TASK OBJECTIVE: For the entries below, state how many lines include the string "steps", and write nothing besides that number.

WORKING DATA:
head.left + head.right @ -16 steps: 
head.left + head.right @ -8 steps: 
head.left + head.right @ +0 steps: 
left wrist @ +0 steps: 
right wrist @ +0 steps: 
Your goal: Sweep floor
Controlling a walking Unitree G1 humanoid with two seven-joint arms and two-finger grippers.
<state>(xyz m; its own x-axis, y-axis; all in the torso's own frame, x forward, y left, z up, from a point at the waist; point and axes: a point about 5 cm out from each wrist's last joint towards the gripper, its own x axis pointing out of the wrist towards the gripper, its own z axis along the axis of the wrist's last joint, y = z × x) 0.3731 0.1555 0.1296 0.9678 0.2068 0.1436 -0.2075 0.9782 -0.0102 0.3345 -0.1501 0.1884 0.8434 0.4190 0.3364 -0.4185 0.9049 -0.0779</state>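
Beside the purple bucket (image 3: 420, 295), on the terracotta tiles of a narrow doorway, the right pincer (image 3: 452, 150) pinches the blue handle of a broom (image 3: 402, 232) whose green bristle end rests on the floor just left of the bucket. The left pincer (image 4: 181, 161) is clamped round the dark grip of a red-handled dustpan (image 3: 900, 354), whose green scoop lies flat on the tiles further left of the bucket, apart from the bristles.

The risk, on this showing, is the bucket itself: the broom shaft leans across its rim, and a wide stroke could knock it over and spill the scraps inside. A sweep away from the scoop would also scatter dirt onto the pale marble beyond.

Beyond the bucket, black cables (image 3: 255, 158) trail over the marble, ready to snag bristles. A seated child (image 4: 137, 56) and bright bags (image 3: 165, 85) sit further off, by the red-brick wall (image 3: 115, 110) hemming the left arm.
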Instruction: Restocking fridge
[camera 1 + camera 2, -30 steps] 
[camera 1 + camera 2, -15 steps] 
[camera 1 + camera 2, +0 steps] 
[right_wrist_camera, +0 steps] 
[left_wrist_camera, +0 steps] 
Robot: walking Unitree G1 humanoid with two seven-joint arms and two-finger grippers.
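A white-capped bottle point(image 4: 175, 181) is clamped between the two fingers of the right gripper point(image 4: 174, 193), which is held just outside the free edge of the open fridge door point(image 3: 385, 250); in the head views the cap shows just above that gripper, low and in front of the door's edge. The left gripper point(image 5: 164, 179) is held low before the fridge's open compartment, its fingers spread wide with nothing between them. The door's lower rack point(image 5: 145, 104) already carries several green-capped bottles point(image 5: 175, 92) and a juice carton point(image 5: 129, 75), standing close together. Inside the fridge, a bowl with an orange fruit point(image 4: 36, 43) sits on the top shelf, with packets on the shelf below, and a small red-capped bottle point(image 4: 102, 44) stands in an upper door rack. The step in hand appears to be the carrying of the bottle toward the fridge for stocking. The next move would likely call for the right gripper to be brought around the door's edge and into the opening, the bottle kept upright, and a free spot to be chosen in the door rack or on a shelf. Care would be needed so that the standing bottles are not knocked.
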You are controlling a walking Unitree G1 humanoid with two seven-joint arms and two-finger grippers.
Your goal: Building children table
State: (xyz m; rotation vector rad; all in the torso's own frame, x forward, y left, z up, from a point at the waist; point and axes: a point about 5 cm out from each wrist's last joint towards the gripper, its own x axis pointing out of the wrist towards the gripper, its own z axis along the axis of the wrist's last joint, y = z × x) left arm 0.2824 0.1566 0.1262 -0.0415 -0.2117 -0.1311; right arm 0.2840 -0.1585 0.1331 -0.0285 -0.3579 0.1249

TASK OUTPUT: 10